Tower is a bit of a weird one. It's a very general middleware layer which I think does actually provide a very good abstraction. But that abstraction is quite complex, and learning it is in many cases trickier than doing an implementation from scratch. I suspect it might come to play a bigger part in the Rust ecosystem at some point, but for now I'd ignore it.

d4mi3n|4 years ago

Coming from the Ruby ecosystem, a lot of this played out similarly to how the Rack[1] middleware conventions developed in the early Rails v1 and v2 days. Prior to Rack there was a lot of fragmentation in HTTP server libraries, post-Rack everything more or less played nicely as long as libraries implemented Rack interfaces.

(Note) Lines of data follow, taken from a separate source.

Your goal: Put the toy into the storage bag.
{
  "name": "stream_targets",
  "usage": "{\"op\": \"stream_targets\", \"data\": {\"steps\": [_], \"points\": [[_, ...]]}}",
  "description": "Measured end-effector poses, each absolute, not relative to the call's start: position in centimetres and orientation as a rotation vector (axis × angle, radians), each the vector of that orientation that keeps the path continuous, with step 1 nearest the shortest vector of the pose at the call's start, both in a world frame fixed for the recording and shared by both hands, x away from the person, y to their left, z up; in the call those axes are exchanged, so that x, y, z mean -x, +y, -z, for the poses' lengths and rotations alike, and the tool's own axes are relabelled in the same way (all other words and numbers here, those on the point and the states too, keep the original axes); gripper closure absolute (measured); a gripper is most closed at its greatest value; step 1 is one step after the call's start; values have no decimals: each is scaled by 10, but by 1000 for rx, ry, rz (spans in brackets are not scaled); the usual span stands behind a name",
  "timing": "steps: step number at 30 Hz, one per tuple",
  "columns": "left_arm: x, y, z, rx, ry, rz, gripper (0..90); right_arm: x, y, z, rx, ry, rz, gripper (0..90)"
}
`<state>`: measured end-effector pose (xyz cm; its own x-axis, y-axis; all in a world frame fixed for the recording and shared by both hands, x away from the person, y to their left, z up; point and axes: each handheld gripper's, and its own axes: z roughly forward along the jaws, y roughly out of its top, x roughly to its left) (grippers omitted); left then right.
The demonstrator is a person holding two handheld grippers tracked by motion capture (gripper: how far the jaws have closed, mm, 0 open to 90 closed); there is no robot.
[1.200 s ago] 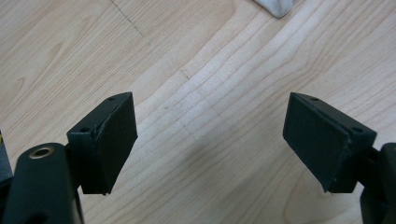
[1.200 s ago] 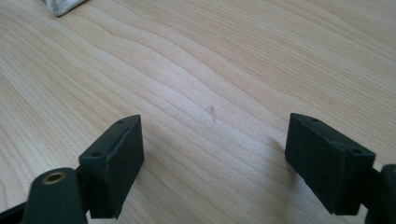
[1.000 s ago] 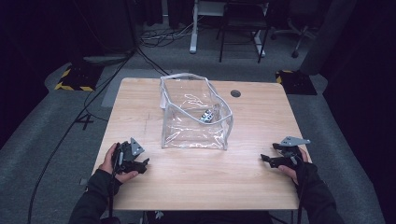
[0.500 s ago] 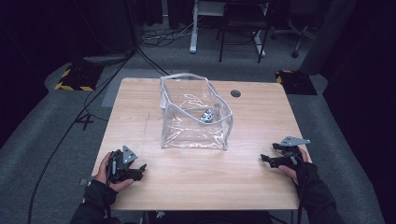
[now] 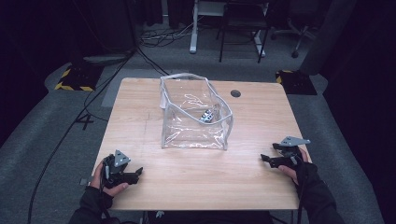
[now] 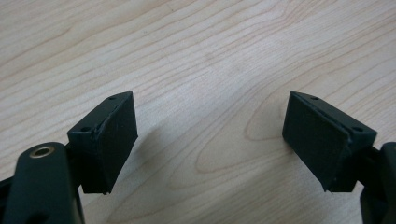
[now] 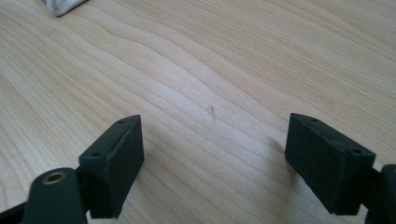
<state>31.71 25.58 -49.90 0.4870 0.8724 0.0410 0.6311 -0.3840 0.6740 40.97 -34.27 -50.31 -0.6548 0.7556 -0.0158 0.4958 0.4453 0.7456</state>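
A clear, soft plastic pouch with a pale grey trimmed rim (image 5: pixel 196 119) is standing open-mouthed on the light wooden table (image 5: pixel 205 186), sitting at mid-width and closer to the far edge than to the near one, with its opening facing up. A small dark and silvery object (image 5: pixel 207 115) is lying inside it, toward the right wall; what it is cannot be told. A pale corner of the pouch (image 7: pixel 63 5) is peeking in at the top left of the right gripper view. A small round dark hole (image 5: pixel 236 93) is sitting in the tabletop just right of the pouch, near the far edge. Both grippers are resting well apart from the pouch. The left gripper (image 5: pixel 135 173) is lying low at the near left corner of the table, held in the person's hand, its jaws pointing toward the table's middle; in the left gripper view (image 6: pixel 210 140) its black pads are standing spread with only bare wood grain between them, grasping nothing. The right gripper (image 5: pixel 265 159) is sitting by the right edge, toward the near right corner, jaws pointing left; in the right gripper view (image 7: pixel 212 158) its pads are likewise standing released, wide apart over bare wood.
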Motion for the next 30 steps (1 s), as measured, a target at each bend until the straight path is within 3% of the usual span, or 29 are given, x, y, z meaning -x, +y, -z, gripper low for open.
{"op": "stream_targets", "data": {"steps": [5, 30], "points": [[-316, 264, 503, -2090, 1267, -470, 176, -410, -343, 503, -1067, 2354, -1044, 200], [-315, 266, 504, -2074, 1284, -475, 157, -409, -342, 503, -1056, 2362, -1046, 195]]}}
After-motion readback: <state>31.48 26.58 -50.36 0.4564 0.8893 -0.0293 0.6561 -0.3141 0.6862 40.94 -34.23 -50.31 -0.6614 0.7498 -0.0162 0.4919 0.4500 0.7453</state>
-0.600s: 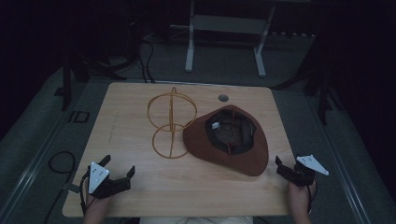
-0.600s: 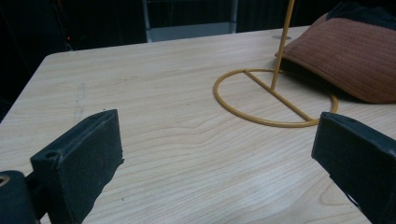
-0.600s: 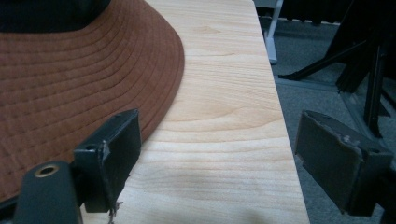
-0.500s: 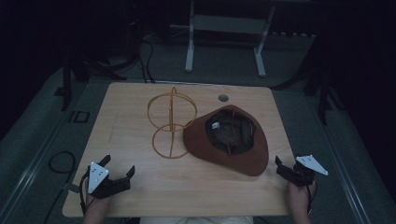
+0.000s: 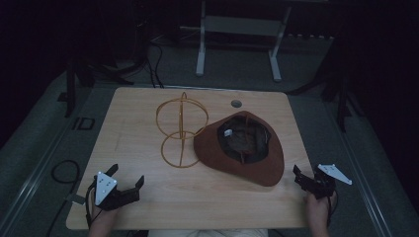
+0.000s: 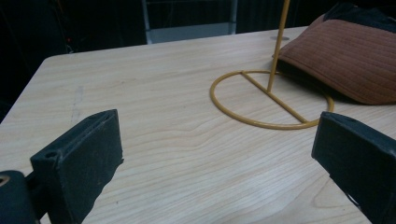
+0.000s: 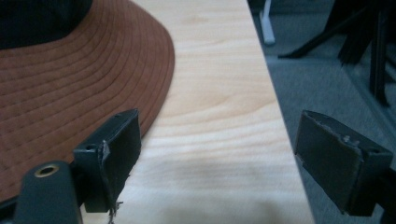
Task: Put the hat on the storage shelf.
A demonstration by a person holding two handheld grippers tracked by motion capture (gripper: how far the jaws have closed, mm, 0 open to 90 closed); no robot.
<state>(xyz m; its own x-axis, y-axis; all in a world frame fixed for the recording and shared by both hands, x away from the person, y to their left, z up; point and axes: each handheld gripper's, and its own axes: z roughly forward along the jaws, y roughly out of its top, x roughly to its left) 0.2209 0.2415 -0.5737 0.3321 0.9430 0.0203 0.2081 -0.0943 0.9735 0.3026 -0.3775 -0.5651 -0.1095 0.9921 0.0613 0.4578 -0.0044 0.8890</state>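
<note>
The brown hat (image 5: 242,148) lies crown-down on the tabletop (image 5: 148,113), its brim just ahead and to the left of the right claw (image 5: 307,180) and well across from the left claw (image 5: 126,183). Both claws are held wide open with nothing between the jaws.

Handling, as judged: the hat looks soft and light; the stitched suede-like brim should flex under a pinch and is unlikely to slip. The near edge of the brim is the best hold for the right claw, since the crown opening faces up. The wire hat stand (image 5: 182,132), touching the hat's far-left brim, appears stiff, thin and easily tipped; a hold on its upright rod is suggested.

In the right gripper view the brim's (image 7: 84,70) rows of stitching and its closeness to the left jaw are seen. In the left gripper view the stand's ring base (image 6: 261,100) and cross-bar are resolved, with the hat (image 6: 345,60) seen just behind the ring. The hat's dark lining and label are given by the high view.
</note>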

I don't write Rust professionally, but it was a bummer seeing that this seems to be a place that was figured out (painfully) in ecosystems used heavily for web development--Javascript and Elixir have their own Rack equivalents[2][3]. I hope that Tower plays a similar role to unify the library ecosystem in Rust.

1. https://github.com/rack/rack

2. http://expressjs.com/en/guide/writing-middleware.html

3. https://github.com/elixir-plug/plug

ibraheemdev|4 years ago

> There was weird split where Hyper was the de facto http library, but the best web framework was actix-web which wasn't based on hyper.

actix-web, like hyper, is built on tokio, so I'm not sure why you see this as a weird split. The underlying HTTP server is not something you generally interact with. actix-web even _uses_ hyper (the h2 crate) for HTTP2.

the__alchemist|4 years ago

I'm building a somewhat ambitious web client utility in Rust, and am struggling with this now. I'm using Hyper... and its deps you need it to work with (tokio, futures, hyper-tls).

And its begging the question "Is this what I want, or should ditch these, and build a new one using threads". I am not sold on the async paradigm. Some of the Rust OSS community uses it on embedded too, but to me, code using interrupt handlers (or RTIC) is more intuitive.

Immediately on viewing the Hyper guide and hello world, the program structure is messier than a normal Rust program. Colors propagate through the program. I am giving this a shot, but am not optimistic this will be cleaner than threading.

dralley|4 years ago

The point of async isn't that it is cleaner than threading. It can be, but by no means is that guaranteed.

The point of async is that at scale threads start becoming expensive. If you don't have high performance requirements under heavy load, async is largely unnecessary.